■ INSTRUCTIONS FOR THE TASK:
Every line of the material has to be retyped exactly.

Content starts

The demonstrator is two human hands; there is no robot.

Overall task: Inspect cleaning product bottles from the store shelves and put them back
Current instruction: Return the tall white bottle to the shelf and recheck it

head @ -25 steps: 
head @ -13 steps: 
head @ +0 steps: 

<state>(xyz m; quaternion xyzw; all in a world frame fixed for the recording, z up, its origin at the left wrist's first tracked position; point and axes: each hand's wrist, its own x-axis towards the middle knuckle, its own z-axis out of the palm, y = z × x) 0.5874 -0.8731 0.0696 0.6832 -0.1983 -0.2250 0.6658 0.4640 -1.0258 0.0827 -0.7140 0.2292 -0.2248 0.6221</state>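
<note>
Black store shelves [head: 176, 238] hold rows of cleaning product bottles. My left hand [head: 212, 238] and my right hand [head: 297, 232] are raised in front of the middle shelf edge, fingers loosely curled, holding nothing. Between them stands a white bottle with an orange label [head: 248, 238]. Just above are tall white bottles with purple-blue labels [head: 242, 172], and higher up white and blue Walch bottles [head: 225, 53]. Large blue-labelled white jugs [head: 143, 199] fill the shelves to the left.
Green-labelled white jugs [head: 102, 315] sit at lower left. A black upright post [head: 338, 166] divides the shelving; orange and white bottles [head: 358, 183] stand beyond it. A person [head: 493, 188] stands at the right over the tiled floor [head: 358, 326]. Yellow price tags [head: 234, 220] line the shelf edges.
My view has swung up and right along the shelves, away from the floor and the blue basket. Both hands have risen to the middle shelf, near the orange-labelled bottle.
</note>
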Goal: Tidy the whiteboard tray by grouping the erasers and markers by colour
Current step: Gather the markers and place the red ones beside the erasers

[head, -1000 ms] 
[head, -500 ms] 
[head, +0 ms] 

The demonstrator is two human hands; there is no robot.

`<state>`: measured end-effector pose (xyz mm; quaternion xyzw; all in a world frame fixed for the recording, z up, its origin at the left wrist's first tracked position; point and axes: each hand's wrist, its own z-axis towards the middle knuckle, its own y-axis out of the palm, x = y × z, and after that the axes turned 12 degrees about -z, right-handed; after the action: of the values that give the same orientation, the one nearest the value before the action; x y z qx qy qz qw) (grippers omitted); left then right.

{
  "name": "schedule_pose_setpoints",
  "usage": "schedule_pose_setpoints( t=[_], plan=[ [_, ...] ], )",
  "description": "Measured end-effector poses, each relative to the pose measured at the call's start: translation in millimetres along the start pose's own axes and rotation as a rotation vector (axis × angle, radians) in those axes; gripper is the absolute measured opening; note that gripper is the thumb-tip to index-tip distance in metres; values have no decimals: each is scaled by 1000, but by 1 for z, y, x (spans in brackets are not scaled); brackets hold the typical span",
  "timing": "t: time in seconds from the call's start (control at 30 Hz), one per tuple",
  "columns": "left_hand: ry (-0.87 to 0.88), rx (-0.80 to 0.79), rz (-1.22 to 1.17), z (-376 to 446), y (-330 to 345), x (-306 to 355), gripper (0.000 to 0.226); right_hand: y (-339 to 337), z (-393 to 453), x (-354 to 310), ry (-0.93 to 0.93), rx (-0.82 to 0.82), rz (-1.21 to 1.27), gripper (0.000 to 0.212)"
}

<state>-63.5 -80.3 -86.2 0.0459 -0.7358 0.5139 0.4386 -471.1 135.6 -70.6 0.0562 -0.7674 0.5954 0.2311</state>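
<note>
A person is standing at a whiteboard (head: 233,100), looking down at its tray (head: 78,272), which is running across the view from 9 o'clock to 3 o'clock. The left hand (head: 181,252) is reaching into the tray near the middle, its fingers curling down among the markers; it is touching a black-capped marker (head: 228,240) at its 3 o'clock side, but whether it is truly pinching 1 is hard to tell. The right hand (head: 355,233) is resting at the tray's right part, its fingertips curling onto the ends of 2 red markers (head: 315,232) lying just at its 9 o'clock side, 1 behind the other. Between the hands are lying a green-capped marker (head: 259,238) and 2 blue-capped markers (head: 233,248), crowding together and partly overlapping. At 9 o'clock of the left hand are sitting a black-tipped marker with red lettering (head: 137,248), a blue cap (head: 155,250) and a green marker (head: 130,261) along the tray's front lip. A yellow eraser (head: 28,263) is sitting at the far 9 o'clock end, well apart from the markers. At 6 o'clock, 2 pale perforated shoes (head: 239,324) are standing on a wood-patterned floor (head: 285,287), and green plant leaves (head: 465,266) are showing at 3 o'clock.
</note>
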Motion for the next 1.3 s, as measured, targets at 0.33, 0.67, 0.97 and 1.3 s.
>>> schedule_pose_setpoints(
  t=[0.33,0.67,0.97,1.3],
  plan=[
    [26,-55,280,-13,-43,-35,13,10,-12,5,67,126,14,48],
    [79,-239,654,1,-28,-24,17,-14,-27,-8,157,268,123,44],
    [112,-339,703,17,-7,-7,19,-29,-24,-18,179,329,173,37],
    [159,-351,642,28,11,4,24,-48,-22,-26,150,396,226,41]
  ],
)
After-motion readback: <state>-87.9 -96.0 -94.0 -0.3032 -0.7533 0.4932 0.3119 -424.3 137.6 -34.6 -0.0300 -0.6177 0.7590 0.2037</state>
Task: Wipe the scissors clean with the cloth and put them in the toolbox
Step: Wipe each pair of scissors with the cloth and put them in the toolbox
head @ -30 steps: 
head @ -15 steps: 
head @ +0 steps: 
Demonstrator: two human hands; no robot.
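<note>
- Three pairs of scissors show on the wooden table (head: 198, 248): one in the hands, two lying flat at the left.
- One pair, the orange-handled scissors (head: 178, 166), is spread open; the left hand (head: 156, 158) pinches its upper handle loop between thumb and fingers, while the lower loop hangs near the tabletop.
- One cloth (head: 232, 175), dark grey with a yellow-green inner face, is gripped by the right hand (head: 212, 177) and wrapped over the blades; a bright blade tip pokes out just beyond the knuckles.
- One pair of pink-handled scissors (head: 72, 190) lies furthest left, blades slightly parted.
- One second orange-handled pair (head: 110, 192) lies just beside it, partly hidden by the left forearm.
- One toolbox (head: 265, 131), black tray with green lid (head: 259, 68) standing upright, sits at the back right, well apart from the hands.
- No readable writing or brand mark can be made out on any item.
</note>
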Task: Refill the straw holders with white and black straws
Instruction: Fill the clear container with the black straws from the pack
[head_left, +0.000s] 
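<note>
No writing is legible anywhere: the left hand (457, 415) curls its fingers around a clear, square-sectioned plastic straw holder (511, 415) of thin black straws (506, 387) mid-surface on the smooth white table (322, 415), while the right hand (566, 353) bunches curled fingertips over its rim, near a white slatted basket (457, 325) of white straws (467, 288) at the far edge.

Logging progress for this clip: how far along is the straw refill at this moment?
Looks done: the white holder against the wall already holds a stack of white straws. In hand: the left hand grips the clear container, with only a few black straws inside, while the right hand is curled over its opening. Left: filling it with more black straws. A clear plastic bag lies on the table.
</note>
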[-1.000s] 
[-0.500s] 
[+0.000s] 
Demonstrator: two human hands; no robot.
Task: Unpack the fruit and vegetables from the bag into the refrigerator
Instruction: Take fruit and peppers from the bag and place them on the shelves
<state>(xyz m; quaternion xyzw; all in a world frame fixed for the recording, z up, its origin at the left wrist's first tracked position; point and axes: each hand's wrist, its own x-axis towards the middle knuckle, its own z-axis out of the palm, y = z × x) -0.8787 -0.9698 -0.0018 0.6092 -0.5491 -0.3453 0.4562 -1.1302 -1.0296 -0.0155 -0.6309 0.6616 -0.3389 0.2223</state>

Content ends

■ ANSWER SPACE:
The demonstrator is two human hands; there is no robot.

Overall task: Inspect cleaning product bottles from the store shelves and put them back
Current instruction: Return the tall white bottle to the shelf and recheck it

head @ -25 steps: 
head @ -13 steps: 
head @ +0 steps: 

<state>(xyz m; quaternion xyzw; all in a world frame fixed for the recording, z up, its origin at the left wrist's first tracked position; point and axes: each hand's wrist, its own x-axis towards the middle knuckle, its own z-axis out of the palm, y = z × x) 0.5874 -0.8731 0.0696 0.6832 -0.1983 -0.2250 0.6658 0.4640 -1.0258 0.0827 -0.7140 0.2292 -0.2248 0.6221</state>
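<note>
Black store shelves [head: 176, 238] hold rows of cleaning product bottles. My left hand [head: 212, 238] and my right hand [head: 297, 232] are raised in front of the middle shelf edge, fingers loosely curled, holding nothing. Between them stands a white bottle with an orange label [head: 248, 238]. Just above are tall white bottles with purple-blue labels [head: 242, 172], and higher up white and blue Walch bottles [head: 225, 53]. Large blue-labelled white jugs [head: 143, 199] fill the shelves to the left.
Green-labelled white jugs [head: 102, 315] sit at lower left. A black upright post [head: 338, 166] divides the shelving; orange and white bottles [head: 358, 183] stand beyond it. A person [head: 493, 188] stands at the right over the tiled floor [head: 358, 326]. Yellow price tags [head: 234, 220] line the shelf edges.
My view has swung up and right along the shelves, away from the floor and the blue basket. Both hands have risen to the middle shelf, near the orange-labelled bottle.
</note>
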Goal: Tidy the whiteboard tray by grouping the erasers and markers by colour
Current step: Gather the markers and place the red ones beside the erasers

[head, -1000 ms] 
[head, -500 ms] 
[head, +0 ms] 

The demonstrator is two human hands; there is no robot.

`<state>`: measured end-effector pose (xyz mm; quaternion xyzw; all in a world frame fixed for the recording, z up, its origin at the left wrist's first tracked position; point and axes: each hand's wrist, its own z-axis towards the middle knuckle, its own y-axis out of the palm, x = y × z, and after that the axes turned 12 degrees about -z, right-handed; after the action: of the values that give the same orientation, the one nearest the value before the action; x y z qx qy qz qw) (grippers omitted); left then right.

{
  "name": "schedule_pose_setpoints",
  "usage": "schedule_pose_setpoints( t=[_], plan=[ [_, ...] ], )",
  "description": "Measured end-effector poses, each relative to the pose measured at the call's start: translation in millimetres along the start pose's own axes and rotation as a rotation vector (axis × angle, radians) in those axes; gripper is the absolute measured opening; note that gripper is the thumb-tip to index-tip distance in metres; values have no decimals: each is scaled by 1000, but by 1 for z, y, x (spans in brackets are not scaled); brackets hold the typical span",
  "timing": "t: time in seconds from the call's start (control at 30 Hz), one per tuple",
  "columns": "left_hand: ry (-0.87 to 0.88), rx (-0.80 to 0.79), rz (-1.22 to 1.17), z (-376 to 446), y (-330 to 345), x (-306 to 355), gripper (0.000 to 0.226); right_hand: y (-339 to 337), z (-393 to 453), x (-354 to 310), ry (-0.93 to 0.93), rx (-0.82 to 0.82), rz (-1.21 to 1.27), gripper (0.000 to 0.212)"
}

<state>-63.5 -80.3 -86.2 0.0459 -0.7358 0.5139 0.4386 -471.1 135.6 -70.6 0.0562 -0.7674 0.5954 0.2311</state>
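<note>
A person is standing at a whiteboard (head: 233,100), looking down at its tray (head: 78,272), which is running across the view from 9 o'clock to 3 o'clock. The left hand (head: 181,252) is reaching into the tray near the middle, its fingers curling down among the markers; it is touching a black-capped marker (head: 228,240) at its 3 o'clock side, but whether it is truly pinching 1 is hard to tell. The right hand (head: 355,233) is resting at the tray's right part, its fingertips curling onto the ends of 2 red markers (head: 315,232) lying just at its 9 o'clock side, 1 behind the other. Between the hands are lying a green-capped marker (head: 259,238) and 2 blue-capped markers (head: 233,248), crowding together and partly overlapping. At 9 o'clock of the left hand are sitting a black-tipped marker with red lettering (head: 137,248), a blue cap (head: 155,250) and a green marker (head: 130,261) along the tray's front lip. A yellow eraser (head: 28,263) is sitting at the far 9 o'clock end, well apart from the markers. At 6 o'clock, 2 pale perforated shoes (head: 239,324) are standing on a wood-patterned floor (head: 285,287), and green plant leaves (head: 465,266) are showing at 3 o'clock.
</note>
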Motion for the next 1.3 s, as measured, targets at 0.33, 0.67, 0.97 and 1.3 s.
>>> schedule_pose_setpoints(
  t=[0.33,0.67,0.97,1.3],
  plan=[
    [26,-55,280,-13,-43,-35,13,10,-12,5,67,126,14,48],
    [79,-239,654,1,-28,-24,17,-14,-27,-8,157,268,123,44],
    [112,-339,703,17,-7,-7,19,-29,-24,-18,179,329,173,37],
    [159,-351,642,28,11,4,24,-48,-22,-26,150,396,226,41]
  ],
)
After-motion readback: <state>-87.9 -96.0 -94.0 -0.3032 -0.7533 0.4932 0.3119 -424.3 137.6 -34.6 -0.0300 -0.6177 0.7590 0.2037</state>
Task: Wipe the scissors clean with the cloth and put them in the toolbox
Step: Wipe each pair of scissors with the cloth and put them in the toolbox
head @ -30 steps: 
head @ -15 steps: 
head @ +0 steps: 
Demonstrator: two human hands; no robot.
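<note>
- Three pairs of scissors show on the wooden table (head: 198, 248): one in the hands, two lying flat at the left.
- One pair, the orange-handled scissors (head: 178, 166), is spread open; the left hand (head: 156, 158) pinches its upper handle loop between thumb and fingers, while the lower loop hangs near the tabletop.
- One cloth (head: 232, 175), dark grey with a yellow-green inner face, is gripped by the right hand (head: 212, 177) and wrapped over the blades; a bright blade tip pokes out just beyond the knuckles.
- One pair of pink-handled scissors (head: 72, 190) lies furthest left, blades slightly parted.
- One second orange-handled pair (head: 110, 192) lies just beside it, partly hidden by the left forearm.
- One toolbox (head: 265, 131), black tray with green lid (head: 259, 68) standing upright, sits at the back right, well apart from the hands.
- No readable writing or brand mark can be made out on any item.
</note>
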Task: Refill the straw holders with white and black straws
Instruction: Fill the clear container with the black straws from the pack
[head_left, +0.000s] 
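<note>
No writing is legible anywhere: the left hand (457, 415) curls its fingers around a clear, square-sectioned plastic straw holder (511, 415) of thin black straws (506, 387) mid-surface on the smooth white table (322, 415), while the right hand (566, 353) bunches curled fingertips over its rim, near a white slatted basket (457, 325) of white straws (467, 288) at the far edge.

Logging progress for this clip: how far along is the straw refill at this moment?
Looks done: the white holder against the wall already holds a stack of white straws. In hand: the left hand grips the clear container, with only a few black straws inside, while the right hand is curled over its opening. Left: filling it with more black straws. A clear plastic bag lies on the table.
</note>
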[-1.000s] 
[-0.500s] 
[+0.000s] 
Demonstrator: two human hands; no robot.
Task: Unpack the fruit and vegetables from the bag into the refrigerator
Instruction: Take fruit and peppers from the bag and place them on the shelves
<state>(xyz m; quaternion xyzw; all in a world frame fixed for the recording, z up, its origin at the left wrist's first tracked position; point and axes: each hand's wrist, its own x-axis towards the middle knuckle, its own z-axis out of the palm, y = z × x) -0.8787 -0.9698 -0.0018 0.6092 -0.5491 -0.3453 0.4562 -1.1302 -1.0296 -0.0155 -0.6309 0.6616 -0.3389 0.2223</state>

This exercise requires no further answer.